TASK OBJECTIVE:
From the entries that follow, copy exactly the lines beginning at the line holding "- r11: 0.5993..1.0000" and continuing through the line holding "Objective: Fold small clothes".

INFORMATION GIVEN:
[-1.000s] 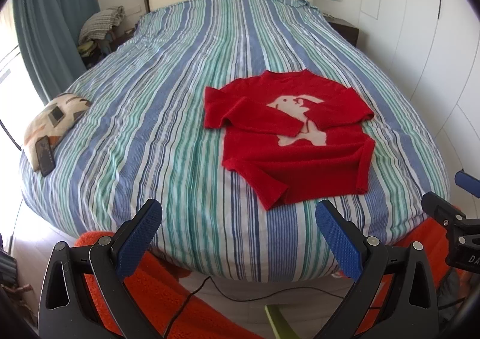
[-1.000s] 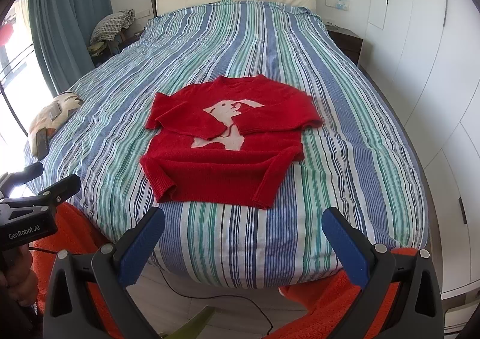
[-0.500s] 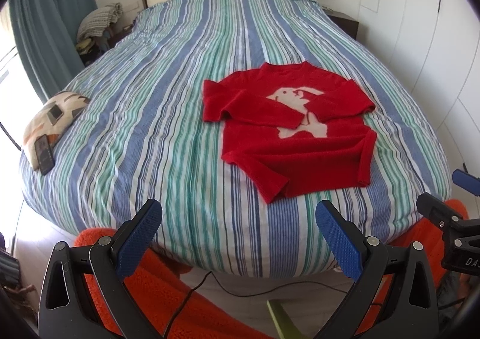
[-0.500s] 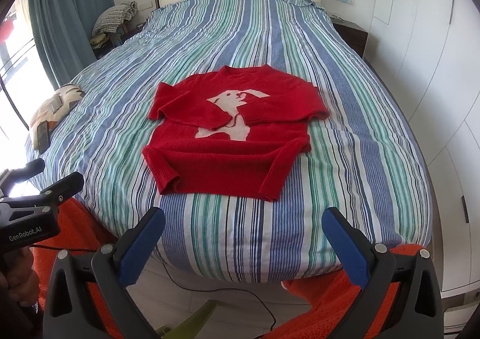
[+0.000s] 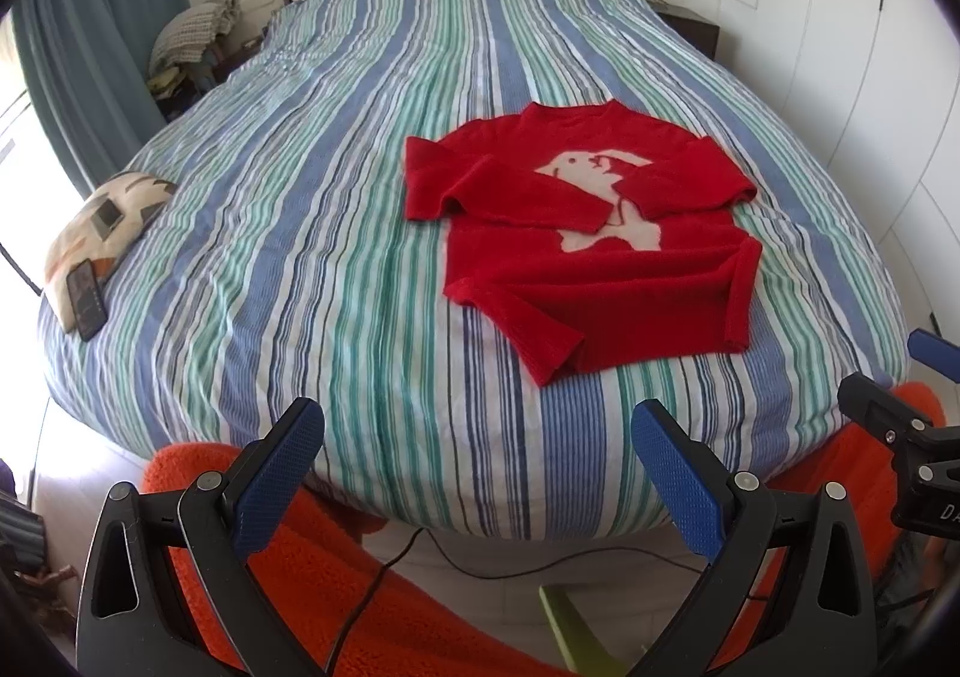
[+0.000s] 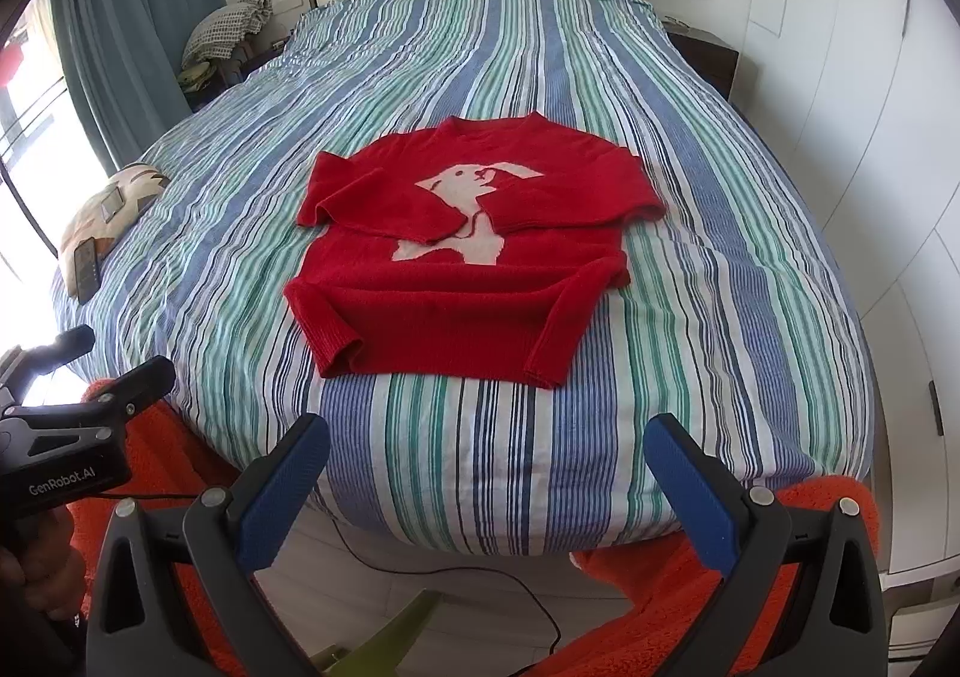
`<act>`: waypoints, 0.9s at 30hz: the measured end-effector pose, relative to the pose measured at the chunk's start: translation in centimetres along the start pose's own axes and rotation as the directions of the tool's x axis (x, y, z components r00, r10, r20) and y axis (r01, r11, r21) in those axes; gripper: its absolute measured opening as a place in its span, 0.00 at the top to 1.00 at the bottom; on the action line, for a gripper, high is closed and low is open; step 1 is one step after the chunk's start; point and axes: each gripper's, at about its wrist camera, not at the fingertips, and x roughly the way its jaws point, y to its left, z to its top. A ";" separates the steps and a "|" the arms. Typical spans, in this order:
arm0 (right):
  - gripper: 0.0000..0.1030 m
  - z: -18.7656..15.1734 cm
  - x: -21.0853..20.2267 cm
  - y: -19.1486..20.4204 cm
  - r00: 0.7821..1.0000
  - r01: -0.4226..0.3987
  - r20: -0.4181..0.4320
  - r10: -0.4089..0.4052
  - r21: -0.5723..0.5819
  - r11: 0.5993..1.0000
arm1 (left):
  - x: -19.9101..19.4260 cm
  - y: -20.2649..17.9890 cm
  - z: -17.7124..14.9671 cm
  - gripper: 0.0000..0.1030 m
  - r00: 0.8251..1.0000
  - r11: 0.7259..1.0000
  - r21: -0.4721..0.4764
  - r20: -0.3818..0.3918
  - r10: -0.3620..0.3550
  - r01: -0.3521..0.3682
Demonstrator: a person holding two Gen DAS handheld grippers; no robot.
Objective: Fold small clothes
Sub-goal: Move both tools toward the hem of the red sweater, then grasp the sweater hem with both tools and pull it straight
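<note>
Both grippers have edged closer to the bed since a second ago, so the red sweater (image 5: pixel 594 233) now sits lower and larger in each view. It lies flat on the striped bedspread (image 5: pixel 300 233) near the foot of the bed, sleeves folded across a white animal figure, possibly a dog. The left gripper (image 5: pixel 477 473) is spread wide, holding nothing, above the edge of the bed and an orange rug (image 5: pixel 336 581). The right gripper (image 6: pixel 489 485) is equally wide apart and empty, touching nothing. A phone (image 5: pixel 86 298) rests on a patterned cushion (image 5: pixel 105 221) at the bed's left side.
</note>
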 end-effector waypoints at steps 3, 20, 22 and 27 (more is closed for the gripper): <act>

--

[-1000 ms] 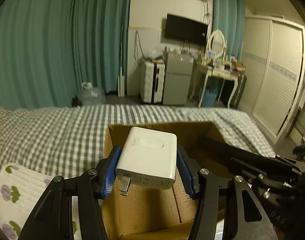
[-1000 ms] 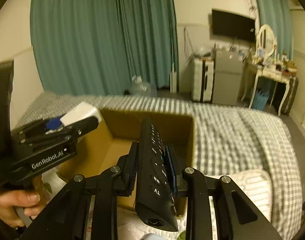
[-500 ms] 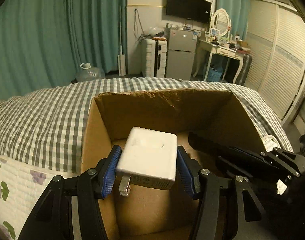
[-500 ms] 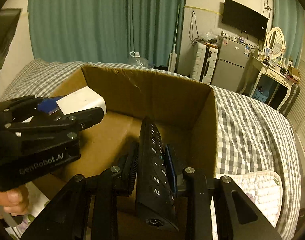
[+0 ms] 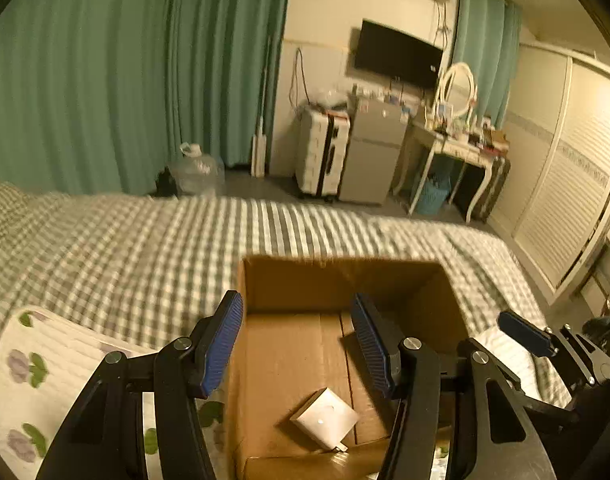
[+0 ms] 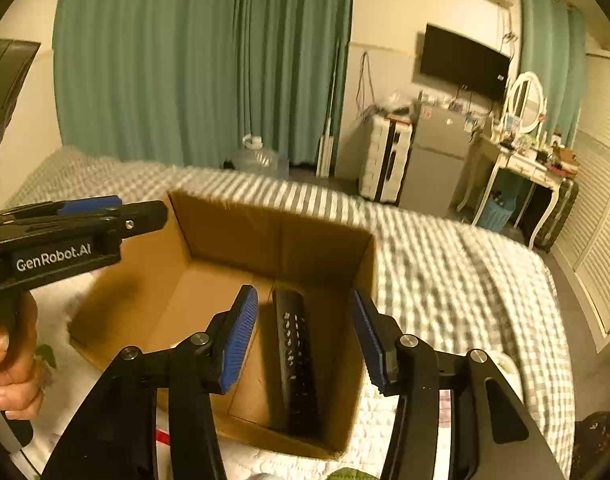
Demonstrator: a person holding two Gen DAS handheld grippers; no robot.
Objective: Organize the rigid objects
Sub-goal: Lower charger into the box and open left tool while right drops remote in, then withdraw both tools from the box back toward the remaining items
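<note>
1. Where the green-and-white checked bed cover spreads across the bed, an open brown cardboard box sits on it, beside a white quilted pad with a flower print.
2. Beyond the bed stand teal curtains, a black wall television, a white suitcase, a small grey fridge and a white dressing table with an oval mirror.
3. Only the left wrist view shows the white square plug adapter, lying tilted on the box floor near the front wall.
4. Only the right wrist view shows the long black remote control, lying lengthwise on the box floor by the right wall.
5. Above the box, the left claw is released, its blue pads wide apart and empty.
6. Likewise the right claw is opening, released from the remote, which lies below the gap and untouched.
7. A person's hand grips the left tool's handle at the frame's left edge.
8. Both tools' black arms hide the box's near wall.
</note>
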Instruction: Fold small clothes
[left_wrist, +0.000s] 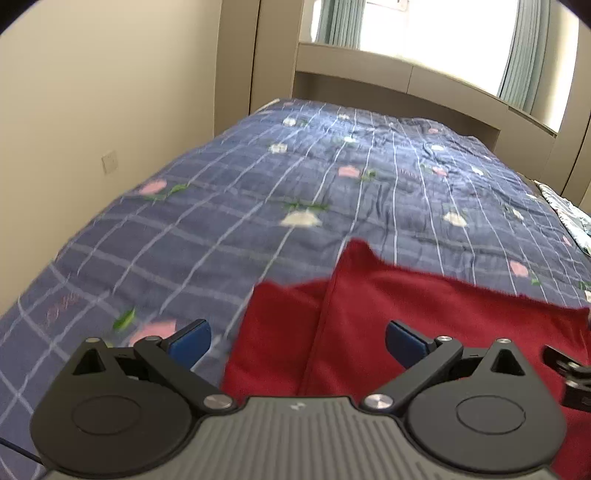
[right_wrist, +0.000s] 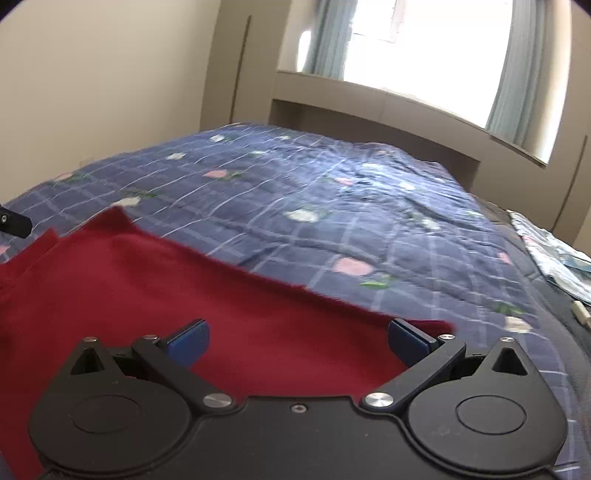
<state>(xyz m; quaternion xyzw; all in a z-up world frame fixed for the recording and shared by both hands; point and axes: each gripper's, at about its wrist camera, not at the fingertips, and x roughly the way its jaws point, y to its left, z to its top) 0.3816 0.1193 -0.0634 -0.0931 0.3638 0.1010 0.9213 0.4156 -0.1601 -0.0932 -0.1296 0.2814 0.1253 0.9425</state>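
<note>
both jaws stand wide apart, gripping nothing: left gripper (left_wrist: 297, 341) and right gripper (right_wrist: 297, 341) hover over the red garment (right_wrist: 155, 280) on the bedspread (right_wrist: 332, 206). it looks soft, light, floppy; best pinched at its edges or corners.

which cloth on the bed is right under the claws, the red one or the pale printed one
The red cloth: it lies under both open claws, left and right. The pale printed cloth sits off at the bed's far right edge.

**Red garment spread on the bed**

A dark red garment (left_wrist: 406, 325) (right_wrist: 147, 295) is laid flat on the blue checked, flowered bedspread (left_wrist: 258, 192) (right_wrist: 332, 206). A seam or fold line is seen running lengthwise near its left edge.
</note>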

ANSWER SPACE:
  - r11: 0.5993..1.0000
arm1 (left):
  - x: -19.9101..19.4260 cm
  - y: -20.2649..17.9890 cm
  - z: -17.7124..14.9671 cm
  - gripper: 0.0000..0.1030 m
  - r00: 0.8251..1.0000
  - r11: 0.7259..1.0000
  - r21: -0.4721..0.4764
  - r20: -0.3818..0.3918
  - r10: -0.3620..0.3550
  - r01: -0.3521..0.3682
Demonstrator: a person holding two Gen DAS handheld grippers; no robot.
Objective: Fold small clothes

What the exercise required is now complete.